If you’re a serious ice skater, we have some bad news for you: Everett Arena is now ice-free until September.
While that may be a bummer to the future Nancy Kerrigans or Patrice Bergerons of the world, it should come as welcome news for most of us, because it can only mean that spring is here to stay.
After a winter (that really didn’t seem that bad or that long) of ice skating, the arena will now host all kinds of friction-dependent events, such as home shows, gun shows, cat shows, a motorcycle swap, roller derby and a big flea market (which you can check out on page 10).
But we got to thinking: How do they change the arena over from an ice skating venue to a dry, non-freezing exhibition hall?
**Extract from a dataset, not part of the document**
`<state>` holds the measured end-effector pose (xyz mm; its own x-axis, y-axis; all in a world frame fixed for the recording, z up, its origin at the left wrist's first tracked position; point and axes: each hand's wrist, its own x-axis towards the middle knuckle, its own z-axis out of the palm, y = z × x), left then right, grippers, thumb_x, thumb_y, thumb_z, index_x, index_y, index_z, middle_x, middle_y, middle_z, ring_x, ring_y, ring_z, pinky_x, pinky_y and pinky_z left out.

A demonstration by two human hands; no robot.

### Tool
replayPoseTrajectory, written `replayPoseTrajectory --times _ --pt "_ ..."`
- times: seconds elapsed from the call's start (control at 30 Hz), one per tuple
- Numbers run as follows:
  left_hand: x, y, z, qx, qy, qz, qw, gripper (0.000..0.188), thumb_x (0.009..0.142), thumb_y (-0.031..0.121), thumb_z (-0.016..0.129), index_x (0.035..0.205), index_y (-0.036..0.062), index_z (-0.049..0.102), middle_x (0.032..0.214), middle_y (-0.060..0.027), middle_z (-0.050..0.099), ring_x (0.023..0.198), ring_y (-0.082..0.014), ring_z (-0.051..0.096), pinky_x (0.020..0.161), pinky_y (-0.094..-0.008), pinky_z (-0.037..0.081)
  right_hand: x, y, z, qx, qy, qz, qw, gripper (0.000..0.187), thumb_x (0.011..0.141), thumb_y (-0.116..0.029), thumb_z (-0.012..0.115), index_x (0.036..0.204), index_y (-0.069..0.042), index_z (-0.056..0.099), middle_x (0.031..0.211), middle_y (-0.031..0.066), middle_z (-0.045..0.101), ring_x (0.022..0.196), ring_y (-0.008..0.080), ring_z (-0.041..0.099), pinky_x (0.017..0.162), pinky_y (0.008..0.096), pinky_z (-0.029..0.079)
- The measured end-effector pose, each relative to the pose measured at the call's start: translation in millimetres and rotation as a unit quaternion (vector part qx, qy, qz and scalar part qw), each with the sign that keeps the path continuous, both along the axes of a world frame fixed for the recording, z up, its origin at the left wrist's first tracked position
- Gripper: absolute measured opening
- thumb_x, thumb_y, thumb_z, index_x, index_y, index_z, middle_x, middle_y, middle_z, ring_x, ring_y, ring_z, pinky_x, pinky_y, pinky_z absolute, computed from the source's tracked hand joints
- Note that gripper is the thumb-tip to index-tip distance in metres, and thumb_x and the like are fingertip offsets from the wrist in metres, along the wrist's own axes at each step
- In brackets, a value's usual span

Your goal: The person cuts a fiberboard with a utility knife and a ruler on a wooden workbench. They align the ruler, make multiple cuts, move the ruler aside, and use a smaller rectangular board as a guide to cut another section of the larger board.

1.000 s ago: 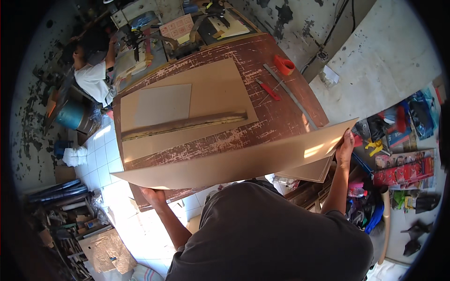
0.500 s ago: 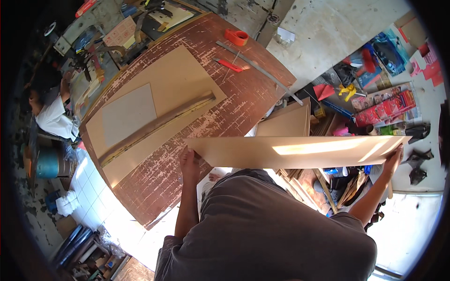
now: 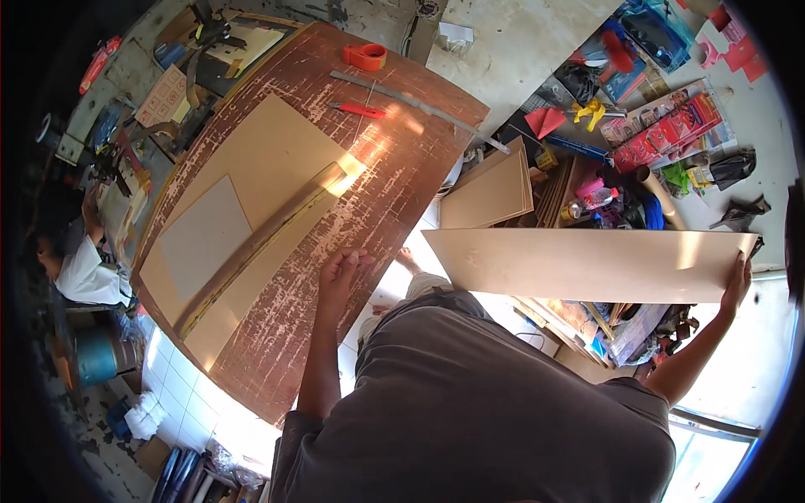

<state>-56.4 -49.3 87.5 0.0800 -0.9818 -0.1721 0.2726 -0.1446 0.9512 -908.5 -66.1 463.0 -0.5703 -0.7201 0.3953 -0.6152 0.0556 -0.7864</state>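
Observation:
My right hand (image 3: pixel 736 283) grips the right end of a long brown sheet of board (image 3: pixel 587 264), held out level in front of my body. The board's left end is free. My left hand (image 3: pixel 342 270) hovers by the near edge of the reddish-brown worktable (image 3: pixel 289 335), fingers curled in and nothing visible in them. On the table, a large tan board (image 3: pixel 289 138) lies under a smaller grey sheet (image 3: pixel 205 235) and a long wooden strip (image 3: pixel 260 247). Beyond are a red cutter knife (image 3: pixel 359 110), a metal ruler (image 3: pixel 419 106) and an orange tape roll (image 3: pixel 365 56).
Upright brown boards (image 3: pixel 490 189) lean beside the table's right end. Mixed packages and a pink-labelled bottle (image 3: pixel 599 199) crowd the right side. Wood offcuts (image 3: pixel 553 323) sit below the held board. Another person in a white garment (image 3: pixel 92 277) is at the far left.
My left hand has let go of the board's left end and now is apart from it. The board has shifted right in my right hand, and the view has turned slightly.

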Motion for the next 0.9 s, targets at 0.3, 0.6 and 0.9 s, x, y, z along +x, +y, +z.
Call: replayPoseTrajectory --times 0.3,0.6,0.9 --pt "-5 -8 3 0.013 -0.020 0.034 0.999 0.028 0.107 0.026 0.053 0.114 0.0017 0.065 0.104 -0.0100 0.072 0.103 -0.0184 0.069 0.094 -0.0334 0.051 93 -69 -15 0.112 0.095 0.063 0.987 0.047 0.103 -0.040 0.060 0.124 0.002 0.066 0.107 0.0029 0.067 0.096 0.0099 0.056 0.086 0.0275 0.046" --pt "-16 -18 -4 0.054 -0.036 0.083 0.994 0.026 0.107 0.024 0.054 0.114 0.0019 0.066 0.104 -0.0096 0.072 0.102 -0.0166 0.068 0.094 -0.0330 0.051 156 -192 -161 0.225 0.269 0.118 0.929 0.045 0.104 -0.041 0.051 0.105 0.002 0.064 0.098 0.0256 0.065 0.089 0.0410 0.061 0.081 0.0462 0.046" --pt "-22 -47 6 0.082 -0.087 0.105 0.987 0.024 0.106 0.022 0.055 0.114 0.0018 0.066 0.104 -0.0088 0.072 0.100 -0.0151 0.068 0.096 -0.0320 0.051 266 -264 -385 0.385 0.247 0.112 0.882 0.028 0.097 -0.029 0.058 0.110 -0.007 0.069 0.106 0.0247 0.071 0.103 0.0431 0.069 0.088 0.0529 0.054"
There was only one way to find out.
Last week, we stopped by the arena during part of the changeover process to see what was going on. Surely there would be dozens of people scrambling around with all kinds of tools and specialized devices designed for exactly this type of work and only this type of work.
That wasn’t quite the case.
In fact, the whole thing only takes a handful of guys, and only three were working during our visit.
But that was all the manpower needed on this day.
Jeffrey Bardwell, arena and properties manager at Everett Arena, was on hand to oversee and help with the operation.
“The last day of ice skating was Sunday, so we shut the refrigeration plant down Sunday night,” Bardwell said. “Monday and Tuesday we had a crew basically summerizing the equipment, putting that to bed until we start again.”
That first part is fairly straightforward: just like summertime equipment often needs to be prepared for winter storage, winter stuff needs to be prepped for summer storage.
Speaking of storage, all the boards are put into a locker room, where they’ll stay for the rest of the season. All the rubber floor mats, which allow people to walk around in skates without damaging the blades, are also tucked away in the locker room.
As far as getting rid of the actual ice?
“We shave the ice down as thin as possible with the Zamboni,” Bardwell said. “While one guy’s shaving, the rest of the crew is busy taking down the safety netting, taking down the safety shielding – the glass. That basically is the first day.”
So by this point, the arena has a somewhat icy surface contained by the lower boards (not the glass but the opaque, solid part), and that’s it. No glass, no nets. It would make a thrilling and dangerous environment to watch a hockey game.
“The second day, we’ll bring in a small loader and scrape any remaining ice out of the building, take down all the rink boards, put those away in storage, then we’ll clean the floor and do any other final cleanup that we need,” Bardwell said.
“We’ll go through and do a final clean-out of all the rooms. We have four locker rooms, and we use two of them during the offseason for meeting space, or roller derby uses them as locker rooms. The other two are used to store all our rink boards and all our rubber matting that we have around the rink.”
So how long does the whole process take, start to finish?
“It takes basically three days to get it turned around,” Bardwell said – “if you don’t run into any issues. We plan on four days and we’re always happy if we can do it in three.”
There were no major problems this year, and the arena was open in time for the first non-ice event of the year: the flea market.
It’s an impressive feat for a fairly small team to pull off.
“On the changeover, typically we’ll have five or six people,” Bardwell said. “The first two days we had five or six, the third day we were down to just two. We need a lot of muscle to take down the boards, so it’s definitely a young man’s job.”
There’s only two full-time staff members, and the rest are part-timers. The part-time staff used for breaking down the rink are staff members who worked over the ice season, like Zamboni operators. “We don’t see them again until September when we put the ice back,” Bardwell said.
The changeover date is usually a Sunday in mid-March. Sometimes it’s the second full week, sometimes it’s the third. “This year was a week later than normal, so we closed on the 20th,” Bardwell said. “It’s always mid-March, and it’s always mid-September,” he said of the times of year when the arena changes over.
And although this process was exciting and interesting to us, to the guys who do the job, it’s just work.
“Ice-in is more exciting than ice-out,” Bardwell said, referring to the times of year when the ice is either taken out or put back in.
But rather than just take his word for it, we may just have to go back in September to check out that more-thrilling experience.